Sans un mot, elle lui tendit la main : il y déposa les clés et partit. Katya, imperturbable, retira son alliance et la jeta par la fenêtre. Sa vie devait repartir.

Quelques jours plus tard, elle apprit l’arrivée de blessés après un grave accident de la route : un camion avait percuté un véhicule militaire. En suivant leurs civières, elle reconnut Gleb allongé sur l’un des brancards, son visage sous une oxygène.

Le Dr Isaacovitch tenta le protocole standard, mais Katya intervint :

— Cet homme ne doit pas recevoir ce traitement ! C’est Gleb : il porte la cicatrice de sa précédente opération ici, vérifiez vos dossiers ; il souffre d’une maladie rare qu’on a découverte grâce à moi.

Le médecin, abasourdi, fit analyser son sang : Katya avait raison. Il annula aussitôt l’ordonnance et prescrivit le protocole adapté.

Plus tard, le directeur revint la voir dans la salle de soins : il s’agenouilla soudain et, les larmes aux yeux, baisa ses mains :

— Pardonnez-moi, Katya ! Vous avez sauvé mon fils : Gleb est mon fils.

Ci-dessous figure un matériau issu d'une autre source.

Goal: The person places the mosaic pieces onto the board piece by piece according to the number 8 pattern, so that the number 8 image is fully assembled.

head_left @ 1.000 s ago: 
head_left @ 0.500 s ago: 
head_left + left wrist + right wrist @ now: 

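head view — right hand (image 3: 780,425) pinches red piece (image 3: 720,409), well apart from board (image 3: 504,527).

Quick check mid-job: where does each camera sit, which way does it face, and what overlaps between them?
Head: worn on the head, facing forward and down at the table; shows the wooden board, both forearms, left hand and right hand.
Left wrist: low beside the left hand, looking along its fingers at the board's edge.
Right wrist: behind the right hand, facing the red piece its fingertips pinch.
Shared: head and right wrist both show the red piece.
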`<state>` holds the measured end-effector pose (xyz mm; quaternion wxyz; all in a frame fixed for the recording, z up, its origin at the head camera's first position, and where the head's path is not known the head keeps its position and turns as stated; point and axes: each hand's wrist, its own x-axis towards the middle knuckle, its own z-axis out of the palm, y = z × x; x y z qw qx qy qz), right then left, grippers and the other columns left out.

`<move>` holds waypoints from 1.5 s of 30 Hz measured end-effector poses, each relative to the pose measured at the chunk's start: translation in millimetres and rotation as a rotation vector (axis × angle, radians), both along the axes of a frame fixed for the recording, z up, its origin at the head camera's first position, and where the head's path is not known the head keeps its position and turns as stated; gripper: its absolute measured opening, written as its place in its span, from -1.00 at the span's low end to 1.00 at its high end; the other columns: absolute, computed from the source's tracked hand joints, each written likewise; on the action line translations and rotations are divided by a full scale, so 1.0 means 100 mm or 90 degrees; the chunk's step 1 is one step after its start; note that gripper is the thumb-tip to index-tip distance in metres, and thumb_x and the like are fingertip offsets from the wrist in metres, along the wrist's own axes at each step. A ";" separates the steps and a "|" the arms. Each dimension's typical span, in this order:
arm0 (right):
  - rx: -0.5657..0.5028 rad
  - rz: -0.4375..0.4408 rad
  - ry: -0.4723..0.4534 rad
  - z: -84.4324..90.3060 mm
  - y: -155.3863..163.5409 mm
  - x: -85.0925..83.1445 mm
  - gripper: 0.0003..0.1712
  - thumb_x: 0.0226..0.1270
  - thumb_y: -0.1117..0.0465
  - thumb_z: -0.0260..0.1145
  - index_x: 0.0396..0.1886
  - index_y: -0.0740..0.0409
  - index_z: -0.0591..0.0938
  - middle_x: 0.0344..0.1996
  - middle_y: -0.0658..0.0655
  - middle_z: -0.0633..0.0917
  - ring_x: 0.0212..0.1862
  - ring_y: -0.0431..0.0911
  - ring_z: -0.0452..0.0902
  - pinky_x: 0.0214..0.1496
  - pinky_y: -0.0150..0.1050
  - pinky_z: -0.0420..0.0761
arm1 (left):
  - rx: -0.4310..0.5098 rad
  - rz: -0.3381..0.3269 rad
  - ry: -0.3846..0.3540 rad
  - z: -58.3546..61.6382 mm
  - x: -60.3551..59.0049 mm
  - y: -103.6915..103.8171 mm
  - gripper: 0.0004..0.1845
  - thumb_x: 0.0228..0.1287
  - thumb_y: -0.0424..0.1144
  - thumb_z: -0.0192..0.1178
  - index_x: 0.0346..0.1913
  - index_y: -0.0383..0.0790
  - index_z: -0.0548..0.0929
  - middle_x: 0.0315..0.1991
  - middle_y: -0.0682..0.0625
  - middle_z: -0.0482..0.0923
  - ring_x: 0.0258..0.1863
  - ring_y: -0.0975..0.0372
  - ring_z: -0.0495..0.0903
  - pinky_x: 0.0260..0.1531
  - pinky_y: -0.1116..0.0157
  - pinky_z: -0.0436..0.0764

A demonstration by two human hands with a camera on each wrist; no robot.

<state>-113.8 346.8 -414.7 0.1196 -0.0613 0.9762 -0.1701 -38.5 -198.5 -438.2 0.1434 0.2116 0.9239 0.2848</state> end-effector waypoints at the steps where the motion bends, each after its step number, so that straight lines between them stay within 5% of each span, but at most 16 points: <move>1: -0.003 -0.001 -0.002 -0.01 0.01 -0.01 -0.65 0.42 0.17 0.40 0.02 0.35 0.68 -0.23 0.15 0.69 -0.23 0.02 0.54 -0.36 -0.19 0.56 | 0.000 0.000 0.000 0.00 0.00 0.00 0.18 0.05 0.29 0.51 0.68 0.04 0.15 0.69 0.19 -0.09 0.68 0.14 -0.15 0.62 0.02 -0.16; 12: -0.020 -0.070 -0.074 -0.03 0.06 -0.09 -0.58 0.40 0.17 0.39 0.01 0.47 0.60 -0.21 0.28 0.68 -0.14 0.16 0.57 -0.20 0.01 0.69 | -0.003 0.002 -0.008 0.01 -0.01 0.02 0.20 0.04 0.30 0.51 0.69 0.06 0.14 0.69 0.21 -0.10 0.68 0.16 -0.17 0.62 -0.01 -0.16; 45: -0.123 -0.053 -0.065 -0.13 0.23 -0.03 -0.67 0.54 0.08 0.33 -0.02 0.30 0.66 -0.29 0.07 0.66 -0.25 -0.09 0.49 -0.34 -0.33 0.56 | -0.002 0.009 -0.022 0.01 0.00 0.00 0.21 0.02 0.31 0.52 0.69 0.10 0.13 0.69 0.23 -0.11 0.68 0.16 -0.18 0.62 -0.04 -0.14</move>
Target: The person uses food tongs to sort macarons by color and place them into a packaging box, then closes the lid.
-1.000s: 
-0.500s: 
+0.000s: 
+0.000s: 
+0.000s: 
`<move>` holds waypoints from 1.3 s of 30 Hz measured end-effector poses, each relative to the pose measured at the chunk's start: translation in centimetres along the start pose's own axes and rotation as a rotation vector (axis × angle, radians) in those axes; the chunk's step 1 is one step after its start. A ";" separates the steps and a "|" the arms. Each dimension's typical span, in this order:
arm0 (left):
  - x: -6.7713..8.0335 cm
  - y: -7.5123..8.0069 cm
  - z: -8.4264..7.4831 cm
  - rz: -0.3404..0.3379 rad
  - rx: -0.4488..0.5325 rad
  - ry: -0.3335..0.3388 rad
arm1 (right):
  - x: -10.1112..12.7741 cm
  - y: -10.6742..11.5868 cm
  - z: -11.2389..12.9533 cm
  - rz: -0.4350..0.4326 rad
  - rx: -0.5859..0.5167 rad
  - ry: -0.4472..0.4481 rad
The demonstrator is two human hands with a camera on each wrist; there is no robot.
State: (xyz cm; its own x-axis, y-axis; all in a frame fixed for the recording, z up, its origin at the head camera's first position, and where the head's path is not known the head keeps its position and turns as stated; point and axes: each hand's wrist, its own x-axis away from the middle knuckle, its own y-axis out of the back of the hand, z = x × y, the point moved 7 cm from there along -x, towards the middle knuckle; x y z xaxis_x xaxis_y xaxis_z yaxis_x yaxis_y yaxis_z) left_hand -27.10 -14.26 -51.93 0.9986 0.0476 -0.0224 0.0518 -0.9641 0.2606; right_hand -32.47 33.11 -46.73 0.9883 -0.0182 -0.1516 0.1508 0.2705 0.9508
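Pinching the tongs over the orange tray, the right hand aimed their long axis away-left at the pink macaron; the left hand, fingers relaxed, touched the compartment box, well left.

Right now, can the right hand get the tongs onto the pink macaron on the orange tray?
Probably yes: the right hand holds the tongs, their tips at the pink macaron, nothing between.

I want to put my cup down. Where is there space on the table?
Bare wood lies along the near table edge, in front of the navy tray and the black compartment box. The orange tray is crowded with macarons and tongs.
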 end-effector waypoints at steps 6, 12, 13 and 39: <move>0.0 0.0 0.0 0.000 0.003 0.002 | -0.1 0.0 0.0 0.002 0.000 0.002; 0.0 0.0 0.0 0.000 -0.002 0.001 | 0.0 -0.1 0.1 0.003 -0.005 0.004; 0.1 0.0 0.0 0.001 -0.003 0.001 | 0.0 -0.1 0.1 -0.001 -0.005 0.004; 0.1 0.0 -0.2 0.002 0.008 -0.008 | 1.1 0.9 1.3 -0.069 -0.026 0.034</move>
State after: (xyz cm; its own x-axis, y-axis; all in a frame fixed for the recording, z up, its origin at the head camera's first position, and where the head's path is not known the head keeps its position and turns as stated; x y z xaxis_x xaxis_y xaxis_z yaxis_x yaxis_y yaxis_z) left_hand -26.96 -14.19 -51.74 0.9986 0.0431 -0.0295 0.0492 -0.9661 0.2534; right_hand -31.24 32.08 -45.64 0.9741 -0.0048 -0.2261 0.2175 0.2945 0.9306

Sans vous, qui sait ce qui lui serait arrivé !

— Je suis heureuse que tout aille bien, répondit-elle en retirant ses gants.

Le lendemain, Gleb, stabilisé, lui serra la main et, lisant sur ses lèvres : « Tu m’as encore sauvé. » Puis il demanda lentement : « Où est ta bague ? »

Elle sourit, haussa les épaules, et s’écria, émue : « Je t’entends ! »

Il lui sourit largement : son audition était définitivement revenue. Ils se marièrent quelques semaines plus tard, dans l’hôpital même où Katya retrouva bientôt son poste de chirurgienne.